It wasn’t exactly American Idol, but the crowd at the Clark County PubTalk on Wednesday evening was pumped anyway. Their task was to choose which local company delivered a pitch that showed the most promise of business success.
Would it be Bowserwear, which makes bandages for a pet’s sore paws?
How about Stark Foundations, pitching a foundation system for wind turbines and other towers that can be built without structural concrete?
Or would the audience go with GroEasy Inc., a company that makes gardening easy with its grow bags and soft-sided planters that attach to fences, trees or buildings?
The capacity crowd of 121 people, the largest in PubTalk’s 15-month history, voted in a business-card ballot. At evening’s end, Bowserwear came up as the winner. Its Healers brand products made sense to owners of pets with aching paws and also to one audience member who argued that the bandages would protect his hardwood floors from toenail damage.
Terri Entler, the company’s founder and CEO, said the paw bandages and orthopedic products just made sense to her as an entrepreneur trained in both business management and engineering. “My dog hurt himself and I couldn’t find a product that worked,” she said Thursday. “The engineer in me said there’s got to be something better.”
While the companies all pitched products developed based on an intuitive sense of need and market demand, the evening was structured to give the entrepreneurs a hard-headed critique of their ideas. Four panelists, with different areas of professional expertise in evaluating startups, offered questions and comments. A common theme: all were good ideas, but the companies lack in marketing expertise and are at risk of losing out to better-financed, more savvy competitors who might appear suddenly. Panelists also pressed the three presenters for details about how they would spend any investment funds and encouraged them to develop a focused strategy for launching their products.

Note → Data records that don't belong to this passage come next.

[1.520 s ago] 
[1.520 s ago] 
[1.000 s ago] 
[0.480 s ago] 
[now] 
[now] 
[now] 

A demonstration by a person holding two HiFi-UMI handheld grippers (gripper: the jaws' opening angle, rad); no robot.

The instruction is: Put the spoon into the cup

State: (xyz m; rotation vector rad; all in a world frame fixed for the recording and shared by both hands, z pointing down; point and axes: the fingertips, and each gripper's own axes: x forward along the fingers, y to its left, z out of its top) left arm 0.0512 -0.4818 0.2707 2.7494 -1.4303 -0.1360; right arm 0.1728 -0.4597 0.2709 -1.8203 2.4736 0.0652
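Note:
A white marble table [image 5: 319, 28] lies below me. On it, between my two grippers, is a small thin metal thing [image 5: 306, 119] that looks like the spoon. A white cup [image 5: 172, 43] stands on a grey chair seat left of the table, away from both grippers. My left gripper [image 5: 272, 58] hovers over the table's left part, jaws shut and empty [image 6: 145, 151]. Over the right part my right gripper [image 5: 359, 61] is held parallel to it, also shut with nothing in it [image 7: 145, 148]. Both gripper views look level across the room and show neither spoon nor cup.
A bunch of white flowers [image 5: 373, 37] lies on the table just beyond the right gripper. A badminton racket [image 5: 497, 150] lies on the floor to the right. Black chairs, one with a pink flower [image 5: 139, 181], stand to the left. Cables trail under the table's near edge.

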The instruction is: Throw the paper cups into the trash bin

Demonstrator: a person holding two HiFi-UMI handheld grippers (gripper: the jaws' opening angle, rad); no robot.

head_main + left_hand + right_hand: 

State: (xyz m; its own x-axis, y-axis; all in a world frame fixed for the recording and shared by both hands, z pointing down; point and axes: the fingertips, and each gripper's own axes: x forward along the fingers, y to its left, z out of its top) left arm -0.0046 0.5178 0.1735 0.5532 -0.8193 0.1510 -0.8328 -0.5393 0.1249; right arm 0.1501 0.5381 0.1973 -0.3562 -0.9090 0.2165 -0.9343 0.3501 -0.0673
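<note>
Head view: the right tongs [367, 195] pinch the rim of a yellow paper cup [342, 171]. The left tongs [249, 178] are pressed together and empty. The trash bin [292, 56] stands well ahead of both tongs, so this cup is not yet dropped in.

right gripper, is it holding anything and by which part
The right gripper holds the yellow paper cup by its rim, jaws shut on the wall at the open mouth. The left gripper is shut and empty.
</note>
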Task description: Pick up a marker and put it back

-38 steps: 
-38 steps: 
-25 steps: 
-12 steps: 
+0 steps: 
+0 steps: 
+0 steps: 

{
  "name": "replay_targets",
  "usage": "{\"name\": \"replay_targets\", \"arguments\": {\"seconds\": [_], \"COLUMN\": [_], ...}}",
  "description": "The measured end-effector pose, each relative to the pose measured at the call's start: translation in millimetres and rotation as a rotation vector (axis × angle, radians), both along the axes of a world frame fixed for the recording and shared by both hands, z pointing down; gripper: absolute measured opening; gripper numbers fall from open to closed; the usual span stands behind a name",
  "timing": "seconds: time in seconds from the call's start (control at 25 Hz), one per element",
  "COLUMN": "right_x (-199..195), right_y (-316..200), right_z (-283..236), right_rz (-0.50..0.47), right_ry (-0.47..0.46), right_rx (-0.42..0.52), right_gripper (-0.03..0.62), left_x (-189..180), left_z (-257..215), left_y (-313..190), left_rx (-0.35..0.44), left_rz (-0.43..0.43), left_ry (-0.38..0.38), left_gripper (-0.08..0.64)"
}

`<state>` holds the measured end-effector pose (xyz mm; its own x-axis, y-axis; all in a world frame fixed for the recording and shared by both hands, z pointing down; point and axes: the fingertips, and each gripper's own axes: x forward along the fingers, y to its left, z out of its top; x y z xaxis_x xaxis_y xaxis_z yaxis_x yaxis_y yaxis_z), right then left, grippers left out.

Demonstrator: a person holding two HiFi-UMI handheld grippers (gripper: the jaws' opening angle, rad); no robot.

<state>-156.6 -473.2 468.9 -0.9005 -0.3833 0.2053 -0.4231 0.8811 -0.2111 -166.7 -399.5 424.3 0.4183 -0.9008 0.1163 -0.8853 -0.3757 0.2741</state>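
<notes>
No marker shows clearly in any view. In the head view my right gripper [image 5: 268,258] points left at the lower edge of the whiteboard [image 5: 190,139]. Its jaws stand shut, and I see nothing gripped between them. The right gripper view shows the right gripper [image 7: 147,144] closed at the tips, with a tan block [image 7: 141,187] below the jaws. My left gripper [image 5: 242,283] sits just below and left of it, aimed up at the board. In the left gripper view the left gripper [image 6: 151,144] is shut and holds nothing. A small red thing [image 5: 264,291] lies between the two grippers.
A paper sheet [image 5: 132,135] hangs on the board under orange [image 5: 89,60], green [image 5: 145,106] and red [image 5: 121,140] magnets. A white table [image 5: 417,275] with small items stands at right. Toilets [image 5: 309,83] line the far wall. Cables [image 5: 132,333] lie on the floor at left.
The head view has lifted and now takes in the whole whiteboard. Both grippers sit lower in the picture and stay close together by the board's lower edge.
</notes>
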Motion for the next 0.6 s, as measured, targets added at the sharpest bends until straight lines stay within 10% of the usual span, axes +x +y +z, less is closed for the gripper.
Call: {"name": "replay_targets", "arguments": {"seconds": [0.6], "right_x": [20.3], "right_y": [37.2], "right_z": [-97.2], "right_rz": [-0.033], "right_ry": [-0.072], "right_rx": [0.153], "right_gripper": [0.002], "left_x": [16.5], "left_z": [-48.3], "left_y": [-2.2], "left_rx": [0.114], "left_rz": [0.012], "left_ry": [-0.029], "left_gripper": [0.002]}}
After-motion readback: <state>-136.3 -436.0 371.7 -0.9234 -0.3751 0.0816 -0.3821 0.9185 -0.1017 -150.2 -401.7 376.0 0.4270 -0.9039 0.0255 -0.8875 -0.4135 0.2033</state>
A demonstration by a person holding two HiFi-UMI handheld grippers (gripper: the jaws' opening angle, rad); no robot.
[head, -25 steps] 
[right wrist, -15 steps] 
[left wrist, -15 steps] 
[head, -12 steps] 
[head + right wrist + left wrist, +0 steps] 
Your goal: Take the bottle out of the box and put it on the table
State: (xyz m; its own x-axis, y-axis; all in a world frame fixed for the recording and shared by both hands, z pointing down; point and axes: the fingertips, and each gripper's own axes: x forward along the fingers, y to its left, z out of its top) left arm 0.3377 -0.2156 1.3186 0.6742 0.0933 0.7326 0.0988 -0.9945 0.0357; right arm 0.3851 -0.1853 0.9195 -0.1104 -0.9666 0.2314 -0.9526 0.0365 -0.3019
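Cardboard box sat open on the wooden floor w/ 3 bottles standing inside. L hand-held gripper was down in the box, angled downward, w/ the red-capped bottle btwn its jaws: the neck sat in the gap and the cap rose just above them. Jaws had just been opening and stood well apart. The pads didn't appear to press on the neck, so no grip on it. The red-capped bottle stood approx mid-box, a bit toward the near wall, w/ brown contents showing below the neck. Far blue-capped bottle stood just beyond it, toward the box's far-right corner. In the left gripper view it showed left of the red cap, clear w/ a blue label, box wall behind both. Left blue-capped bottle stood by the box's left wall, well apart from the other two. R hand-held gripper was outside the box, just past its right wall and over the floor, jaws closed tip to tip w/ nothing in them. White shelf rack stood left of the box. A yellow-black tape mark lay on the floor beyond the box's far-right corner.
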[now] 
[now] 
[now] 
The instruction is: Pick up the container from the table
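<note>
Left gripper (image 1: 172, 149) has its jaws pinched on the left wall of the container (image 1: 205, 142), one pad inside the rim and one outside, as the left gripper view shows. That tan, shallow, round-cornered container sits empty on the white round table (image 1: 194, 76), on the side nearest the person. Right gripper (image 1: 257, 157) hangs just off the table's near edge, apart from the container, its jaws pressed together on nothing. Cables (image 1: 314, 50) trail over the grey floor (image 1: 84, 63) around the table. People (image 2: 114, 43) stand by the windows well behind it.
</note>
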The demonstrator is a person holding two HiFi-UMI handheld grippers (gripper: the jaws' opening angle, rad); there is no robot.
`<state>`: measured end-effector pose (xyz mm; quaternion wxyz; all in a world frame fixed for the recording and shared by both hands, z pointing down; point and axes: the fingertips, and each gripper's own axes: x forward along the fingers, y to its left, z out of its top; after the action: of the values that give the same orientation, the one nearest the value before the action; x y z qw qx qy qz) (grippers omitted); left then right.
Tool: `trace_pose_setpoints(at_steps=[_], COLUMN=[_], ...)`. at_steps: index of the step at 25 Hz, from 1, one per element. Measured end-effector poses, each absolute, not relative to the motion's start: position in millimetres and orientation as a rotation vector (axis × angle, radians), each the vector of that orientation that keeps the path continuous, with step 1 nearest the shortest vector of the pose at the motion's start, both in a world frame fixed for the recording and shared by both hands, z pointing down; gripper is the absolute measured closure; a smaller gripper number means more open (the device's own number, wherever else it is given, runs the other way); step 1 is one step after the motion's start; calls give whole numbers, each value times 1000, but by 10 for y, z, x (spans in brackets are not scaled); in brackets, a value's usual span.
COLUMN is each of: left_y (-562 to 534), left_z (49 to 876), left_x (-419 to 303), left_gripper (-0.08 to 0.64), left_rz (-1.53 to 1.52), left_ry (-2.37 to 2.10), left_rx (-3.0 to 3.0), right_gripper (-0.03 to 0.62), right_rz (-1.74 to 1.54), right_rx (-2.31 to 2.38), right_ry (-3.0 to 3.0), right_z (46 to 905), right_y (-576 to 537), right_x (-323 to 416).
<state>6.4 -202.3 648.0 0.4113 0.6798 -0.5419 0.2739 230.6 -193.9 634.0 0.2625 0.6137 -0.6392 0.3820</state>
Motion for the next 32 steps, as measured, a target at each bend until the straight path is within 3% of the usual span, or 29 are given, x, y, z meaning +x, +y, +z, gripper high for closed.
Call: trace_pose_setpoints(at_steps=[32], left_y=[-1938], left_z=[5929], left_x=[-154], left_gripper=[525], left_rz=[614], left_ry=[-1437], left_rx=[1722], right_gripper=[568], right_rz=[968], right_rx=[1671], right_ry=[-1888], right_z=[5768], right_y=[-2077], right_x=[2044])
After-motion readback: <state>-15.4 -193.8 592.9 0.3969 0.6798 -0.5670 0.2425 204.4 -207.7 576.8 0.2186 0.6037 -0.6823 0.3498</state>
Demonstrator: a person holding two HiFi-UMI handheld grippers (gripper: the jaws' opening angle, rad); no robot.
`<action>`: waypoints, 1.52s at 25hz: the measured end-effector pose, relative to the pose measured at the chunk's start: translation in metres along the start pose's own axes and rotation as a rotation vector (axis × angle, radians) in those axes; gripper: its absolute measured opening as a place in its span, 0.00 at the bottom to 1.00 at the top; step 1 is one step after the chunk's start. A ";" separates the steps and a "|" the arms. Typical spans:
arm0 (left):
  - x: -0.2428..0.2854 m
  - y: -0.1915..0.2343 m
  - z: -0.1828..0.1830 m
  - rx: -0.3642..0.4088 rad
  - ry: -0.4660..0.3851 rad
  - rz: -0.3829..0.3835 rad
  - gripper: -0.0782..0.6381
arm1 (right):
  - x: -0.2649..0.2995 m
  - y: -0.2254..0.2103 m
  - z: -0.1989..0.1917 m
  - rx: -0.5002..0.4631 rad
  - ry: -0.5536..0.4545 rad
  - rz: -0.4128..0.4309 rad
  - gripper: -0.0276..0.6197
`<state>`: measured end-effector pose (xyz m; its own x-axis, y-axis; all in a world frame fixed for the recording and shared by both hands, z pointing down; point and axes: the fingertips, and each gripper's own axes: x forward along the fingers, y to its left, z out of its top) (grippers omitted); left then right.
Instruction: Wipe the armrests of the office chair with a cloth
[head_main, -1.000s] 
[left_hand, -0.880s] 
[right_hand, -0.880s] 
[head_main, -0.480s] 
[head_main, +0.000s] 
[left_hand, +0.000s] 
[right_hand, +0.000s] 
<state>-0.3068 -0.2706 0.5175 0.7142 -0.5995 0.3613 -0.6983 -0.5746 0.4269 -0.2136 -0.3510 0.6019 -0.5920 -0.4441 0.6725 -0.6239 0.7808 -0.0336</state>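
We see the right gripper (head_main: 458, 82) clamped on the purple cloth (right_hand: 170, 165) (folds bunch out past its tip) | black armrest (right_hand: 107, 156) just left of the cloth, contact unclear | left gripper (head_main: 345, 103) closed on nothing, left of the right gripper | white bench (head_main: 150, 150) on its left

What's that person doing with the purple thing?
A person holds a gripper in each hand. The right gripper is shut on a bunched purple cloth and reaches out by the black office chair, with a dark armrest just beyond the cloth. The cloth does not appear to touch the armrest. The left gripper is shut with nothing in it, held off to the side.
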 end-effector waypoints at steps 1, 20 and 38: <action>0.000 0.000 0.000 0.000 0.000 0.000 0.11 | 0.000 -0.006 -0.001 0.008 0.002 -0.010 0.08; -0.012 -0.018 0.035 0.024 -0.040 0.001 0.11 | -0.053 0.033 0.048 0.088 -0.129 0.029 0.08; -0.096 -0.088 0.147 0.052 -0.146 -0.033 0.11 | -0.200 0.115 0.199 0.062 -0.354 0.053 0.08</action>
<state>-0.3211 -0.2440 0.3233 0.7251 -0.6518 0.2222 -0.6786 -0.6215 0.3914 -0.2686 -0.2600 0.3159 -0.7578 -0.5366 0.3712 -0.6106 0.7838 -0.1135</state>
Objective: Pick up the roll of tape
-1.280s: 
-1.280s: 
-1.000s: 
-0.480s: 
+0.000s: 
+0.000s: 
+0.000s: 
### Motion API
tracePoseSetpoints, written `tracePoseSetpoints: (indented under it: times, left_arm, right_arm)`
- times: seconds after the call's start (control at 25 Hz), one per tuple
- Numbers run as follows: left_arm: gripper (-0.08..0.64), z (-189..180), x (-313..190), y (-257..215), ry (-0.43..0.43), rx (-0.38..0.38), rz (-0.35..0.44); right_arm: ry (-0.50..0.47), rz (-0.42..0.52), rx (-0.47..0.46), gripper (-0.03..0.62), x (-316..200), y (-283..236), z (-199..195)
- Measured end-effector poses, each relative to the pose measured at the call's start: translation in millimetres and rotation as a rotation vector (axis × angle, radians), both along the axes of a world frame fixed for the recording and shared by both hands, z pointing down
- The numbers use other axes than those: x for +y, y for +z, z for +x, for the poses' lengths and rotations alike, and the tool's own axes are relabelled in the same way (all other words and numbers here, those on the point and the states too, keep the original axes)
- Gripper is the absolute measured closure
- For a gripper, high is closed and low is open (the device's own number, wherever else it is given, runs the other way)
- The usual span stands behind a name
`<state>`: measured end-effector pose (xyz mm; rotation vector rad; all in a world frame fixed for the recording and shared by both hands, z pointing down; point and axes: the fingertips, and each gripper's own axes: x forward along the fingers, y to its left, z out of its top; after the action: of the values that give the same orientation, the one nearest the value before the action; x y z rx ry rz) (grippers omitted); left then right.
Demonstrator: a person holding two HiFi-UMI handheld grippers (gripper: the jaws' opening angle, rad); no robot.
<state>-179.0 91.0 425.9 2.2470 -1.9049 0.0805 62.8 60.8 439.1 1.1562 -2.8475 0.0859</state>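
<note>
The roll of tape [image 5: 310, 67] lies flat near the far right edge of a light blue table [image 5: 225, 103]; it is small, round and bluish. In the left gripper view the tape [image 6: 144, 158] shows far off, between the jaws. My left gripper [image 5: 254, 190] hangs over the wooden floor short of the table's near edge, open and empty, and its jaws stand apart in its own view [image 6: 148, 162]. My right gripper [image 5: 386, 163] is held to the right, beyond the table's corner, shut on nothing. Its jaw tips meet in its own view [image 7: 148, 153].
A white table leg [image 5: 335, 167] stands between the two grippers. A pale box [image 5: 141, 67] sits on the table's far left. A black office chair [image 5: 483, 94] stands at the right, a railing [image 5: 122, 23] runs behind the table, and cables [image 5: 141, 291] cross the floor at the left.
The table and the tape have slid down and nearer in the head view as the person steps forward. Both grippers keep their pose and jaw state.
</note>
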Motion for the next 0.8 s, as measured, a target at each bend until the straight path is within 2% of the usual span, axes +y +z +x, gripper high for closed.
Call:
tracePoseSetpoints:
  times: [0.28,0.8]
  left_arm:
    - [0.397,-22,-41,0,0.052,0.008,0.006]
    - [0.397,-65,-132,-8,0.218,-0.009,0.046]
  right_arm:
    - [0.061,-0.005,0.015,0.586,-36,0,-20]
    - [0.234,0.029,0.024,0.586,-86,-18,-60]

Venture capitalist Michael A. Kaplan, managing principal of Portland-based GK Ventures LLC, took a philosophical approach by encouraging the entrepreneurs to establish personal credibility. “You are asking all kinds of people to trust you,” he said.
And, Kaplan added, businesses should expect the unexpected. “Apple didn’t start out as a music company or a phone company,” he said. “Companies almost always become something different than what they started out as.”
Bowserwear’s Entler, who said she was seeking $500,000 in startup finding, on Thursday said such comments were very valuable to her.
“The contacts I made last night are really going to add some momentum to the company,” she said.